Elevated lead levels found in 79 Cleveland Metropolitan School District water fountains

Posted at 10:47 AM, Nov 18, 2016
and last updated 2016-11-18 18:45:05-05

Final results from testing of Cleveland Metropolitan School District water sources show 9 percent were found to have elevated levels of lead.

The school district turned off drinking-water sources in 69 buildings over the summer to conduct voluntary testing. 

Testing of 1,700 drinking-water outlets showed 9 percent had elevated levels. The EPA’s action level for lead is a sample containing greater than 15 parts per billion lead. 

Check the levels for a specific school here.

CMSD decided to test the water after concerns about water contamination surfaced last year in Flint, Mich. 

“I was neither surprised nor unsurprised. I just knew that we as a district had to find out if there was an issue,” said Patrick Zohn, Chief Operating Officer for the Cleveland Metropolitan School District.

According to the Centers for Disease Control and Prevention, low levels of lead in blood have been shown to affect IQ, ability to pay attention, and academic achievement. 
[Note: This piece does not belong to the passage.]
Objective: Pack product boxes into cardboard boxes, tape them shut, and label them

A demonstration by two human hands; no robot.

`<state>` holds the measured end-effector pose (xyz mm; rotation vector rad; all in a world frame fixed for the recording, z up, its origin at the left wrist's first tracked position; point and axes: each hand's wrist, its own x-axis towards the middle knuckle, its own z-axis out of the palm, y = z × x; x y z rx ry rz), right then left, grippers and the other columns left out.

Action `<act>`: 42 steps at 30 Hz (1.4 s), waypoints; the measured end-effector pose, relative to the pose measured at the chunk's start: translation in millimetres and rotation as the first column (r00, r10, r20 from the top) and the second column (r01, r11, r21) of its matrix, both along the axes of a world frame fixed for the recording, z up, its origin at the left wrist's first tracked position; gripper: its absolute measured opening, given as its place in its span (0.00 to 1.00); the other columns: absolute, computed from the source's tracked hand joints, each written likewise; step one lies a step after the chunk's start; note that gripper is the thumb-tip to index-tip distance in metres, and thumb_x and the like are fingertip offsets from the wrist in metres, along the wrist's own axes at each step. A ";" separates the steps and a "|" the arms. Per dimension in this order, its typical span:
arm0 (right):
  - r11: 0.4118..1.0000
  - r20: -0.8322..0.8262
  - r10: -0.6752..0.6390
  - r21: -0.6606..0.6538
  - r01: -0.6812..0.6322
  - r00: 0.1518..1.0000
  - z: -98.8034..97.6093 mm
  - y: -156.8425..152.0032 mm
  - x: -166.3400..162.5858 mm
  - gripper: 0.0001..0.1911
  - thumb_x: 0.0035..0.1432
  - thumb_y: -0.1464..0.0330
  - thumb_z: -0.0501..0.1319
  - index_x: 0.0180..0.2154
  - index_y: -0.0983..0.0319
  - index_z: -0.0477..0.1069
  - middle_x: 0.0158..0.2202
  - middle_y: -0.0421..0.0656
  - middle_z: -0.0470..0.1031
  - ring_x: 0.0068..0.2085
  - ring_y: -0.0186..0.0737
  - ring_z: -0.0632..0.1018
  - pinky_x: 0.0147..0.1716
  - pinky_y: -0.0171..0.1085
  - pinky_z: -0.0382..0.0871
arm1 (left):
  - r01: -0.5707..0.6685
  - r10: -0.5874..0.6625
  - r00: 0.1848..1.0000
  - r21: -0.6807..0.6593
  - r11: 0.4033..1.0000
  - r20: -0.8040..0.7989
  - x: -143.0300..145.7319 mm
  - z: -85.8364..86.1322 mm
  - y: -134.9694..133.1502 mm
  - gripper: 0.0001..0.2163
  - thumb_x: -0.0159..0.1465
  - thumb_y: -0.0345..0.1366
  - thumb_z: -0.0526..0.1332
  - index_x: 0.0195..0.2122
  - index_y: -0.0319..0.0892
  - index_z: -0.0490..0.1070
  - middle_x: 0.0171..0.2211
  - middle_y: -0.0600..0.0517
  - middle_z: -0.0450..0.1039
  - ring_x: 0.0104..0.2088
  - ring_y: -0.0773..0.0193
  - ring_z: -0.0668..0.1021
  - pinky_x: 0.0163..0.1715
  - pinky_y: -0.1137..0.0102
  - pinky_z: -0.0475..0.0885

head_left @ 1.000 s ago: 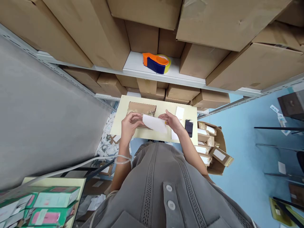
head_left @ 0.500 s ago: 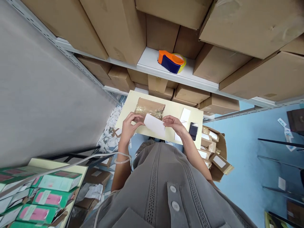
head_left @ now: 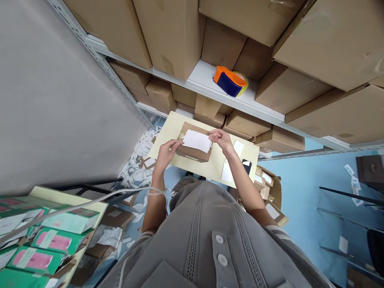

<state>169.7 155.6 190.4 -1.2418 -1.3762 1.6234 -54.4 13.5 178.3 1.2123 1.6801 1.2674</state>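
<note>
A blank white label (head_left: 197,141) is stretched between my two hands, over the top of a taped cardboard box (head_left: 195,154). My left hand (head_left: 168,151) pinches the label's left end. At its right end, the fingers of my right hand (head_left: 221,140) are closed on the corner. I cannot tell whether the label's middle touches the box. The box rests on a small cream table (head_left: 180,167), with clear tape showing at its left and right sides.
White sheets (head_left: 227,171) and a dark phone (head_left: 247,166) lie at the table's right. A carton of small parcels (head_left: 274,188) stands beside it. Ahead, a shelf (head_left: 192,82) holds boxes and an orange-blue tape dispenser (head_left: 230,81). Green boxes (head_left: 51,240) sit lower left; paper scraps (head_left: 135,160) litter the floor.
Both hands have moved the label forward, from in front of the box to over its top. The label now lies flatter. My view has shifted slightly.
</note>
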 end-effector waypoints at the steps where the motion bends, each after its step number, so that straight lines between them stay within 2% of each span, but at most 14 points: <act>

CMSD officials say they are taking immediate action to remove or replace 79 drinking fountains and 40 faucets that showed elevated levels after two rounds of testing. 

“If, after the repair, we still test positive, then we’ll go deeper in to seeing what if any piping needs to be replaced,” said Zohn.

Forty other fixtures that were not working during testing are also being replaced as an added precaution.

While water was being tested, water coolers were installed in the buildings where drinking water sources were turned off.

Sixty-five buildings built before 2002 were tested by Cleveland-based GETCO environmental consultants. 

Four newer buildings were tested as a precaution, but none of the sources in those buildings showed elevated levels of lead, according to CMSD.